As Chair and rapporteur, he also oversaw the adoption of European Parliament reports calling for the development of an Atlantic macro-regional strategy, a Mediterranean macro-regional strategy and a renewed strategy for European islands.

Omarjee has supported initiatives aimed at strengthening regional adaptation to climate change.
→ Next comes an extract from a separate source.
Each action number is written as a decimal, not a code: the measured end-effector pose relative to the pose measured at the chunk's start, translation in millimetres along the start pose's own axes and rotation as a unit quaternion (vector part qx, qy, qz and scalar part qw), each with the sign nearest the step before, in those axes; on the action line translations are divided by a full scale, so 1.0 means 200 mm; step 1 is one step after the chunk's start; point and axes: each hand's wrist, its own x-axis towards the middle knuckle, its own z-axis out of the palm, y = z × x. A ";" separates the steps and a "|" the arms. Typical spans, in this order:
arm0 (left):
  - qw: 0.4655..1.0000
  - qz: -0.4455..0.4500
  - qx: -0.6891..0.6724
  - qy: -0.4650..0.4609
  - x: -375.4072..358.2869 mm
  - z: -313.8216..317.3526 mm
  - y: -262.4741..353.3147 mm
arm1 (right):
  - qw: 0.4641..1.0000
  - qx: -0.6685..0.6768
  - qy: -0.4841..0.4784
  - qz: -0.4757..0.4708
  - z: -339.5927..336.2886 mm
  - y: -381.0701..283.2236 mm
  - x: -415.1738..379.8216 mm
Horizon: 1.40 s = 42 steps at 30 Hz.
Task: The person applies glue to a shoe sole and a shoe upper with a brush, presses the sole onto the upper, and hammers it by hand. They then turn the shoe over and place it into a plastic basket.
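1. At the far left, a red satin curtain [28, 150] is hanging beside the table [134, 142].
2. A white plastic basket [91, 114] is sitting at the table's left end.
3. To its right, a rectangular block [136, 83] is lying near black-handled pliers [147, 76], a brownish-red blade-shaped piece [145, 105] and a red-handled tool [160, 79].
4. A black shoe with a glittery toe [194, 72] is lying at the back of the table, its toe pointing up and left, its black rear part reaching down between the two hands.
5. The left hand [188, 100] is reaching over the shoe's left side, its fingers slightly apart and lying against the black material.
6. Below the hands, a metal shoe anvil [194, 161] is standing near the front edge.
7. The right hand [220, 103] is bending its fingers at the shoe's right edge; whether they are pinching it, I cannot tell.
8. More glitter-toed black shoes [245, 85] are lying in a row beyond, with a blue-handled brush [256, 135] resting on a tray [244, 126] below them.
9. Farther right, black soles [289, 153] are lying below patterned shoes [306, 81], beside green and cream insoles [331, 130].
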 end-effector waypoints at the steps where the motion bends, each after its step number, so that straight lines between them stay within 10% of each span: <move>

Following the floods of summer 2021 in Germany, the Netherlands and Belgium, he visited affected areas as part of parliamentary missions focused on recovery.

Throughout his mandate, he represented the European Parliament at meetings of EU ministers responsible for cohesion policy and conducted official visits in several Member States.

=== Member of the European Parliament ===
Younous Omarjee has been a Member of the European Parliament since 4 January 2012, re-elected on 25 May 2014 on the "Union pour les Outremer" ("Union for Overseas Territories") list and on 26 May 2019 on the La France Insoumise list.

He sits in the Committee on Budgets (BUDG) the Committee on Budgetary Control, the Committee on Regional Development (REGI), the Delegation for relations with China, the Delegation for relations with India.

=== Political adivisor to Paul Vergès ===
Younous Omarjee was a close advisor of Paul Vergès, founder the Communist Party of Réunion with whom he worked for more than ten years.

In 1999, Paul Vergès invited him to join his team as a parliamentary assistant in the French Senate, where they notably worked on the 'Vergès Law" which made the fight against the greenhouse effect a national priority. From 2004 onwards, he continued in this role alongside Paul Vergès at the European Parliament, before becoming a Member of the European Parliament himself in 2012, succeeding Élie Hoarau.

Alongside Paul Vergès, Younous Omarjee was involved in the creation of the National Observatory on the Effects of Global Warming (ONERC) and in the first institutional climate initiatives in France.